"So Long, My Son": Un drame bouleversant dénonçant la politique chinoise de l’enfant unique, menée de 1979 à 2015

"So Long, My Son": Un drame bouleversant dénonçant la politique chinoise de l’enfant unique, menée de 1979 à 2015

Découvert avec le très beau Beijing Bicycle en 2001, qui lui avait valu le grand prix du jury à la Berlinale, le Chinois Wang Xiaoshuai continue, film après film, la relecture de l’histoire récente de son pays. Son 13e long métrage So Long, My Son s’ouvre sur une scène forte et douloureuse : la noyade d’un jeune garçon, qui va bouleverser le destin d’un couple d’ouvriers ordinaires. On les retrouve six ans plus tard, incapables de faire face à un ado difficile portant le même nom que leur fils disparu…

Qui est cet enfant ? Pourquoi Yaojun (Wang Jingchun) et Liyun (Yong Mei) ont-ils quitté leur travail à l’usine, leurs amis proches et leur ville natale pour s’exiler dans le Fujian, province dont ils ne connaissent rien et dont ils ne parlent même pas le dialecte ? Pendant trois heures, grâce à un entrelacement de flash-backs particulièrement savant, c’est à ces questions que va répondre le cinéaste chinois, dans un magnifique mélodrame qui, sans être une critique frontale, n’en reste en effet pas moins une œuvre profondément politique, qui questionne de façon magistrale les travers de la société chinoise.


Les mutations de la Chine

Ce qui épate chez Wang Xiaoshuai, c’est sa virtuosité dans l’imbrication du social, du politique et de l’intime. Cette tragédie de parents orphelins de leur fils s’inscrit en effet dans le cadre de la politique de l’enfant unique, mise en œuvre par la Chine de 1979 à 2015. Symbole par excellence d’une politique totalitaire, en ce qu’elle s’impose au plus profond de l’intimité de chaque citoyen, jusqu’aux vasectomies et autres avortements forcés évoqués dans So Long, My Son

A travers l’histoire de ce couple, racontée sur une trentaine d’années et en trois heures, Wang Xiaoshuai décrit également, avec beaucoup de finesse et d’intelligence, les mutations de la société chinoise depuis les années 80. Et notamment son passage à l’économie de marché.
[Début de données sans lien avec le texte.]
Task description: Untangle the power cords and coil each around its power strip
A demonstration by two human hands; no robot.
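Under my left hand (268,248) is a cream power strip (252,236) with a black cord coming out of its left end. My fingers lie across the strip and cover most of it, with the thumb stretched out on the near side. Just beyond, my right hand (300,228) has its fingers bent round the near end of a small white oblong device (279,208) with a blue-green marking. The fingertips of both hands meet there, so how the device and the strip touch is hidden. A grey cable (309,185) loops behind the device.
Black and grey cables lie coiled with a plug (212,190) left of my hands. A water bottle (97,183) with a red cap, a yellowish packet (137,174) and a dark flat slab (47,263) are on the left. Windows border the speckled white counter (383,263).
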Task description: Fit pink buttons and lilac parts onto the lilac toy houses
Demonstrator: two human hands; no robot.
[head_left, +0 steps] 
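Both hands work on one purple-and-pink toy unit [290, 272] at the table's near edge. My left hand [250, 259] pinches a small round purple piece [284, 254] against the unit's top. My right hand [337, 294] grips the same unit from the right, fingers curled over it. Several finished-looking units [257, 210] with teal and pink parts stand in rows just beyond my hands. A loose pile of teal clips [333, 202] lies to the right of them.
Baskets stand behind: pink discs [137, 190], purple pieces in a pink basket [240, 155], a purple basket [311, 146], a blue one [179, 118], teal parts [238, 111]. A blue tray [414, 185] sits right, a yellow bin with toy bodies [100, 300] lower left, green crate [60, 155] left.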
Quand, au nom de la prospérité économique du pays et des lendemains qui chantent du socialisme chinois, on s’est mis à appliquer les mêmes recettes libérales qu’en Occident : suppression de l’emploi garanti, restructuration des usines, plans de licenciements… Avec toutes les conséquences désastreuses sur la vie de ces femmes et de ces hommes déjà rudoyés par un système social sourd à leur souffrance.

Autant de thèmes qui parcourent toute l’œuvre d’un cinéaste qui a toujours su louvoyer, pour décrire les errements du régime chinois sans être victime de sa censure. Comme c’était déjà le cas en 2014 avec son film précédent Red Amnesia, qui interrogeait intelligemment les erreurs de la Révolution culturelle. Et ce toujours avec la même tonalité, celle d’un mélodrame sans larmes ni effusions, qui conserve toute leur dignité aux personnages pour souligner leur douleur personnelle mais aussi la froideur quasi inhumaine de la société dans laquelle ils évoluent…

"So Long, My Son": Un drame bouleversant dénonçant la politique chinoise de l’enfant unique, menée de 1979 à 2015
©IPM


So Long, My Son Mélodrame politique De Wang Xiaoshuai Scénario Wang Xiaoshuai & Ah Mei Avec Wang Jingchun, Yong Mei, Xi Qi, Wang Yuan… Durée 3h05.